▸ WORK REQUEST
Each entry must be duplicated precisely, with nothing left out.

Collected data
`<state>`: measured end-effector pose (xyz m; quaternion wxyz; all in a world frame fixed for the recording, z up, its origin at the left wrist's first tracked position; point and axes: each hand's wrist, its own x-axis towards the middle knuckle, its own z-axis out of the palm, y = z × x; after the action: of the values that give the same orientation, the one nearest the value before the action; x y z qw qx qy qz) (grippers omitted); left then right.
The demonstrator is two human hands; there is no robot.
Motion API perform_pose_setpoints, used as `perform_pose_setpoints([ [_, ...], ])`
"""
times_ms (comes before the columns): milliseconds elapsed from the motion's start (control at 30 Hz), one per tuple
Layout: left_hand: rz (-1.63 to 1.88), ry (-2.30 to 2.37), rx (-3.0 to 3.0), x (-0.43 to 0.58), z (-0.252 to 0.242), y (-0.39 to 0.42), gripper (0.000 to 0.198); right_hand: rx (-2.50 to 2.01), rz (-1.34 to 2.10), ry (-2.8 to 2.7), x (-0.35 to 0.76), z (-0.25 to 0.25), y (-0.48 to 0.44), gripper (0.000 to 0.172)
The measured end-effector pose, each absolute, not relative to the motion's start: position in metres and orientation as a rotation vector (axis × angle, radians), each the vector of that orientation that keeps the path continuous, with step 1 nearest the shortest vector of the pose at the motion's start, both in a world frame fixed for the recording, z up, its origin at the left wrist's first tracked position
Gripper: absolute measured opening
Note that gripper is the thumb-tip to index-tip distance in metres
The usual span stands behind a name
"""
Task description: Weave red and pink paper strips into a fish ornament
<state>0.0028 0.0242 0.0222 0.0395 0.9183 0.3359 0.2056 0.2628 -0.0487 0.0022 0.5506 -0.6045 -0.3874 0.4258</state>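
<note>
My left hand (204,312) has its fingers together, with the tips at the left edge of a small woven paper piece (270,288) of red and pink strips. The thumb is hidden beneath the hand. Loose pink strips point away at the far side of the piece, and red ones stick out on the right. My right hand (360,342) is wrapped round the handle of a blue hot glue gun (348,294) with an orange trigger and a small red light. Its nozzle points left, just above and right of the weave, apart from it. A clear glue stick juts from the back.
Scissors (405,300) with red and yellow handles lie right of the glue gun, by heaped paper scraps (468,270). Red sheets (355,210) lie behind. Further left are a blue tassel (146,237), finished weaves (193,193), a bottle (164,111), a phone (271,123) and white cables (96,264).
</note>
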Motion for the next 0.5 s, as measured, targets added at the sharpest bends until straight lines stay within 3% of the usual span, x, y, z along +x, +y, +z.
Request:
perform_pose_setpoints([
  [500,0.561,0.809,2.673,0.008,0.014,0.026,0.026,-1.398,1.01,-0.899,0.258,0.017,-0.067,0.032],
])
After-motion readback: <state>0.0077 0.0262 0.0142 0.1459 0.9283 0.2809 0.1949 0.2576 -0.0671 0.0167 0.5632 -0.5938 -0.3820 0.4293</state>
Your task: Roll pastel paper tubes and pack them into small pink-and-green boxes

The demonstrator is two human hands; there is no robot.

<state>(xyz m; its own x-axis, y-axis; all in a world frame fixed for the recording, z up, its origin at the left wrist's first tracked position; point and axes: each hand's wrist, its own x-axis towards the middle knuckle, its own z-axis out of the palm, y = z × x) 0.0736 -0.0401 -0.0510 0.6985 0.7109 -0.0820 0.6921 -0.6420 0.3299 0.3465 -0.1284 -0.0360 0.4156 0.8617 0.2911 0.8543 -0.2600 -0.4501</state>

▸ RESULT
`<state>`: measured end-effector pose (xyz m; quaternion wxyz; all in a world frame fixed for the recording, z up, its origin at the left wrist's first tracked position; point and axes: each hand's wrist, its own x-axis towards the middle knuckle, its own z-axis out of the palm, y = z × x; after the action: of the values that give the same orientation, the one nearest the value before the action; x y z qw qx qy qz) (grippers omitted); left then right.
The demonstrator is two human hands; there is no robot.
Motion API perform_pose_setpoints, used as `perform_pose_setpoints([ [_, ...], ])`
"""
times_ms (comes before the columns): milliseconds elapsed from the motion's start (control at 30 Hz), one per tuple
Layout: left_hand: rz (-1.63 to 1.88), ry (-2.30 to 2.37), rx (-3.0 to 3.0), x (-0.43 to 0.58), z (-0.252 to 0.242), y (-0.39 to 0.42), gripper (0.000 to 0.198); right_hand: rx (-2.50 to 2.01), rz (-1.34 to 2.10), ry (-2.8 to 2.7), x (-0.35 to 0.76), z (-0.25 to 0.25), y (-0.48 to 0.44), gripper (0.000 to 0.172)
The measured end-effector pose, each absolute, not relative to the motion's start: position in metres and orientation as a rotation vector (axis × angle, radians), each the vector of that orientation that keeps the path continuous, with step 1 nearest the shortest vector of the pose at the motion's start, both in a world frame fixed for the recording, z up, its origin at the left wrist's first tracked position
Gripper: absolute measured opening
Note that gripper is the thumb-tip to index-tip distance in metres
The usual span stands behind a name
"""
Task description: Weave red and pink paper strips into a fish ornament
<state>0.0028 0.0242 0.0222 0.0395 0.9183 0.3359 0.2056 0.2628 -0.0487 0.0022 0.5506 -0.6045 -0.3874 0.4258</state>
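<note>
My left hand (204,312) has its fingers together, with the tips at the left edge of a small woven paper piece (270,288) of red and pink strips. The thumb is hidden beneath the hand. Loose pink strips point away at the far side of the piece, and red ones stick out on the right. My right hand (360,342) is wrapped round the handle of a blue hot glue gun (348,294) with an orange trigger and a small red light. Its nozzle points left, just above and right of the weave, apart from it. A clear glue stick juts from the back.
Scissors (405,300) with red and yellow handles lie right of the glue gun, by heaped paper scraps (468,270). Red sheets (355,210) lie behind. Further left are a blue tassel (146,237), finished weaves (193,193), a bottle (164,111), a phone (271,123) and white cables (96,264).
</note>
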Motion for the next 0.5 s, as measured, targets added at the sharpest bends until straight lines stay within 3% of the usual span, x, y, z along +x, +y, +z.
Request:
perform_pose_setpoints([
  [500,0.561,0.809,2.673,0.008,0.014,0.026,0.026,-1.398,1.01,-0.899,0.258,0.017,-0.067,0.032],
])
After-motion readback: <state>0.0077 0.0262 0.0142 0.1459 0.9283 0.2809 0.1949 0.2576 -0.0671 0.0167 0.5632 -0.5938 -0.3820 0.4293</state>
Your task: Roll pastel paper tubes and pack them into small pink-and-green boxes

The demonstrator is two human hands; there is no robot.

<state>(xyz m; its own x-axis, y-axis; all in a world frame fixed for the recording, z up, its origin at the left wrist's first tracked position; point and axes: each hand's wrist, its own x-axis towards the middle knuckle, its own z-axis out of the palm, y = z × x) 0.0736 -0.0401 -0.0510 0.6985 0.7109 -0.0820 0.6921 -0.6420 0.3299 0.3465 -0.1284 -0.0360 0.4156 0.8617 0.2911 0.8543 -0.2600 -0.4501</state>

The response to this exercise is complete.